The population balance between Jordanians with Palestinian heritage and those
without is a contentious issue in the Hashemite Kingdom.
According to the
HRW report released on Wednesday, since mid-April Jordanian authorities have
been singling out Syrians of Palestinian origin, sending them to holding
facilities in or around the town of Ramtha. In the meantime, other Syrian
refugees have been allowed to move freely in Jordan if they have a local
guarantor.
Official figures suggest that some 27,000 Syrian
asylum-seekers have been registered in Jordan since March 2011, but this does
not include the hundreds of Palestinians who have fled Syria and have been
registered by the United Nations Relief and Works Agency (UNRWA), the HRW report
said.
“To its credit, Jordan has allowed tens of thousands of Syrians to
cross its borders irregularly and move freely in Jordan, but it treats
Palestinians fleeing the same way differently,” commented Gerry Simpson, senior
refugee researcher and advocate for Human Rights Watch. “All those fleeing Syria
– Syrians and Palestinians alike – have a right to seek asylum in Jordan, move
freely in Jordan, and shouldn’t be forced back into a war zone.”
From
mid-June 2012, the New York-based HRW interviewed more than a dozen
Syrian-Palestinians now in Jordan. Although they had entered the country in a
similar fashion to thousands of other Syrians, without passing through the
official border crossing, these families were singled out and detained for
months with no possibility of release. There were even some claims of
individuals or families being forcibly returned to Syria.
Even though the
report quoted Dr.
Sa’d al-Wadi al-Manasir, the general secretary of
Jordan’s Interior Ministry, as denying that any of the refugees had been sent
back to Syria or that Syrians of Palestinian heritage had been singled out for
different treatment, the organization interviewed more than a dozen Syrian-
Palestinians who contradicted those claims.
One man, who crossed the
border last March, said he was forced to cross back into Syria on two occasions
and threatened with deportation.
Eventually, he was allowed to stay but
he told HRW: “They told me I couldn’t stay in Jordan and refused to say why.

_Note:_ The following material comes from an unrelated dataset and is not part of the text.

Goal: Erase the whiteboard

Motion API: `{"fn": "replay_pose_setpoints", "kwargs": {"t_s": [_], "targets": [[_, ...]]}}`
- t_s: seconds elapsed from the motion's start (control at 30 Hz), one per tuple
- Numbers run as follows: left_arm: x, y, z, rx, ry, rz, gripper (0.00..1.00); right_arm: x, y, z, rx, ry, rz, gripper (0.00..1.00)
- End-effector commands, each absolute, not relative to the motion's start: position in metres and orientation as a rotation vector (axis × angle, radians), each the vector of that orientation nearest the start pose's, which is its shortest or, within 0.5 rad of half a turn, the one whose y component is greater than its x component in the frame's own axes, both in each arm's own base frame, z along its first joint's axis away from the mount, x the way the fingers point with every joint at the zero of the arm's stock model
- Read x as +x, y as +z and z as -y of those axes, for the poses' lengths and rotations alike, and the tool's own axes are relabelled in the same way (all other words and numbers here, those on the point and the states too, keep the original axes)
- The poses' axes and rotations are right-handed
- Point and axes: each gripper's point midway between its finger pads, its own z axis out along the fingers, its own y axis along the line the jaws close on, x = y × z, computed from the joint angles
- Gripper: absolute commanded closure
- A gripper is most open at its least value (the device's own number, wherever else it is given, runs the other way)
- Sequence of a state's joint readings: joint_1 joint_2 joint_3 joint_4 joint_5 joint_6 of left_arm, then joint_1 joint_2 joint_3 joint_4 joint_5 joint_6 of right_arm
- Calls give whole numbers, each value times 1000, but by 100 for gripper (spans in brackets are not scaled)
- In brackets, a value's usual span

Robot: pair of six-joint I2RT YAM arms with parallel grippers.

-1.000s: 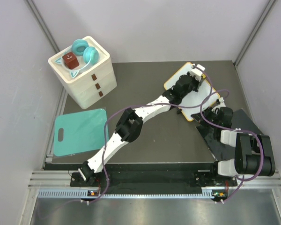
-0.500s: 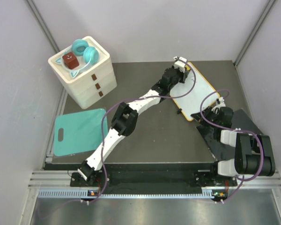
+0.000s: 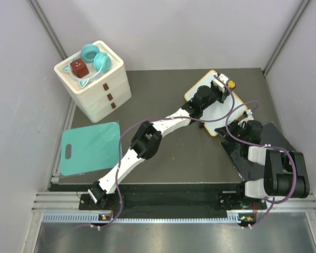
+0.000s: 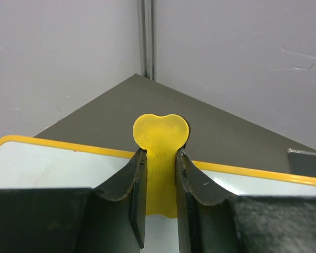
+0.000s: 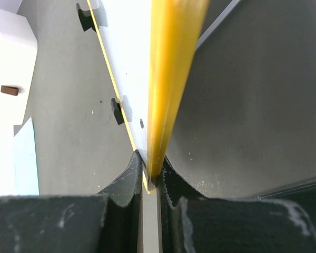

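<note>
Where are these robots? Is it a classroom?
Probably a robot test booth: bare grey walls box in one small table, two arms are bolted to its edge, with props like the whiteboard.

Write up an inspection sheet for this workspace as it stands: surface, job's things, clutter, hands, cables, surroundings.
Surface: dark grey table mat, no spills seen.
Job's things: whiteboard at the far right, one edge lifted; yellow heart-shaped eraser over it.
Clutter: teal cutting board near left; white drawer box far left carrying teal headphones and a brown cube; dark slab under the right arm.
Hands: left hand shut on the eraser; right hand shut on the whiteboard's yellow frame.
Cables: purple cables loop off both arms.
Surroundings: pale grey walls; nothing else seen.
</note>
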State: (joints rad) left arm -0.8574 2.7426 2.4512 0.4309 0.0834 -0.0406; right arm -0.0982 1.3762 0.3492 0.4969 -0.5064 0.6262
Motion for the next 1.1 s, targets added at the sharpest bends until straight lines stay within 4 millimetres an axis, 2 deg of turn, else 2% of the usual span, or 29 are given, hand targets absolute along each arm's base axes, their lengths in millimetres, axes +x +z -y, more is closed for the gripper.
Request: {"fn": "replay_pose_setpoints", "kwargs": {"t_s": [0.0,0.2,0.27,0.4,0.47,0.6,0.73,0.87,0.97,1.07], "targets": [[488,171,596,649,-726,-1381,100,296,27,-92,389,871,-2262,100],[550,150,540,448,-603,-1483,100,295,27,-92,390,871,-2263,100],[564,145,525,404,-597,-1504,100,295,27,-92,389,873,-2264,100],[579,143,512,357,-621,-1495,100,295,27,-93,389,874,-2264,100],[581,150,513,352,-670,-1466,100,295,26,-92,389,872,-2266,100],[570,159,527,399,-749,-1415,100,295,26,-93,387,873,-2267,100],[549,167,548,477,-823,-1366,100,295,26,-92,390,872,-2267,100],[531,187,563,509,-862,-1304,100,295,26,-93,385,872,-2266,100],[525,201,568,500,-849,-1265,100,295,27,-93,381,872,-2265,100],[524,205,569,494,-846,-1258,100,295,26,-93,384,873,-2267,100]]}}
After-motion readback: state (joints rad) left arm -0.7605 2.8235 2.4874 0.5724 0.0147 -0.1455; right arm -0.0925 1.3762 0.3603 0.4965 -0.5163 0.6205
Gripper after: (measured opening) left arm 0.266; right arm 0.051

They drove me back to the barbed wire where I had crossed and forced me at
gunpoint to cross back into Syria.”
The man reported walking only 15
meters into Syria but returning and then being taken back to the army’s barracks
for interrogation. Another young man of Palestinian heritage, who crossed the
border with his wife and two young children, also said that the family had been
driven back to where they had crossed over and told they could not stay in
Jordan.
“We could hear shooting on the other side of the border, so I lay
down in front of the car with my children and said we were not going back. My
wife fainted. Then without any explanation, they put us back into the car and
drove us to the [refugee] center in Beshabshe,” he told HRW.